What you are asked to do: All of the lines below are to be transcribed faithfully, with pictures excluded from the copy.

- - - -

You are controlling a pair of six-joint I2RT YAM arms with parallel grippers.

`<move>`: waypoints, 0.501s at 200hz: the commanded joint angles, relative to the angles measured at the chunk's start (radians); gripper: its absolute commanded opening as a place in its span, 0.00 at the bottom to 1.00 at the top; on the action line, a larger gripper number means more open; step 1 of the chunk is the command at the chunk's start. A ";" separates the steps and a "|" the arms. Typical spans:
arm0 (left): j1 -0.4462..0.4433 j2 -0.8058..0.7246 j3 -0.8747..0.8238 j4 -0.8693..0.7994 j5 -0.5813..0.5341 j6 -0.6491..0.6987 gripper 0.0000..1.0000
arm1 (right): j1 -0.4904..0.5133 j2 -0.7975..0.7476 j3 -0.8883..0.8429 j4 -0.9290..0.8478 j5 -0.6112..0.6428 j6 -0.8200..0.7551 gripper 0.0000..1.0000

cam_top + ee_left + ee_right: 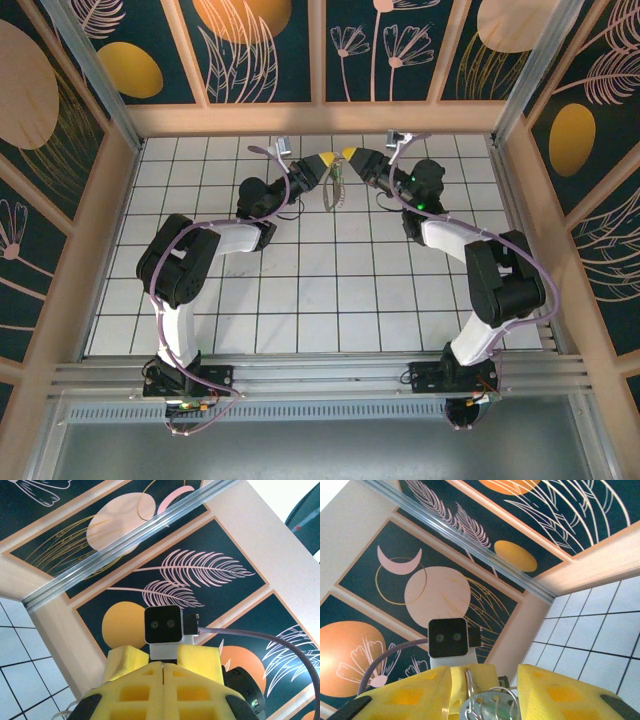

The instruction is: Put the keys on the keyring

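Both arms are raised over the far middle of the tiled floor with their yellow fingertips nearly meeting. The thin pale keyring (335, 188) hangs between and below the tips. My left gripper (326, 160) (163, 665) is shut, with a thin metal sliver of the keyring in the seam of its pads. My right gripper (349, 153) (485, 674) has its fingers apart. Between them lie wire coils of the keyring (470, 686) and the silver keys (492, 707), one round head with holes facing the camera. I see no green key.
The white tiled floor (330, 290) lies below the arms. Painted wall panels (265, 50) and wooden frame posts close in the back and sides. Purple cables (285, 180) run along both arms near the wrists.
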State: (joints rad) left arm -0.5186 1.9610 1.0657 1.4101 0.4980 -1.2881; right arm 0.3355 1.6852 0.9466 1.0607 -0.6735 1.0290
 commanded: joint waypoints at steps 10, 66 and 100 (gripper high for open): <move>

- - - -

Answer section:
You are controlling a pair of six-joint I2RT YAM arms with parallel grippers.

`<move>`: waypoints, 0.501s at 200hz: the commanded joint angles, relative to the angles measured at the chunk's start (radians); gripper: its absolute commanded opening as a place in its span, 0.00 at the bottom to 1.00 at the top; on the action line, a larger gripper number means more open; step 1 of the chunk is the command at the chunk's start. A ";" separates the steps and a "|" the arms. Typical spans:
arm0 (left): j1 -0.4462..0.4433 j2 -0.8058..0.7246 j3 -0.8747..0.8238 j4 -0.8693..0.7994 j5 -0.5813..0.5341 j6 -0.6491..0.6987 gripper 0.0000..1.0000
arm1 (right): j1 -0.4904..0.5133 j2 -0.7975..0.7476 j3 -0.8883..0.8429 j4 -0.9290..0.8478 j5 -0.6112..0.6428 j6 -0.8200..0.7551 gripper 0.0000..1.0000

cam_top + ee_left + ee_right: 

The instruction is: Put the keys on the keyring

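Both arms are raised over the far middle of the tiled floor with their yellow fingertips nearly meeting. The thin pale keyring (335, 188) hangs between and below the tips. My left gripper (326, 160) (163, 665) is shut, with a thin metal sliver of the keyring in the seam of its pads. My right gripper (349, 153) (485, 674) has its fingers apart. Between them lie wire coils of the keyring (470, 686) and the silver keys (492, 707), one round head with holes facing the camera. I see no green key.
The white tiled floor (330, 290) lies below the arms. Painted wall panels (265, 50) and wooden frame posts close in the back and sides. Purple cables (285, 180) run along both arms near the wrists.
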State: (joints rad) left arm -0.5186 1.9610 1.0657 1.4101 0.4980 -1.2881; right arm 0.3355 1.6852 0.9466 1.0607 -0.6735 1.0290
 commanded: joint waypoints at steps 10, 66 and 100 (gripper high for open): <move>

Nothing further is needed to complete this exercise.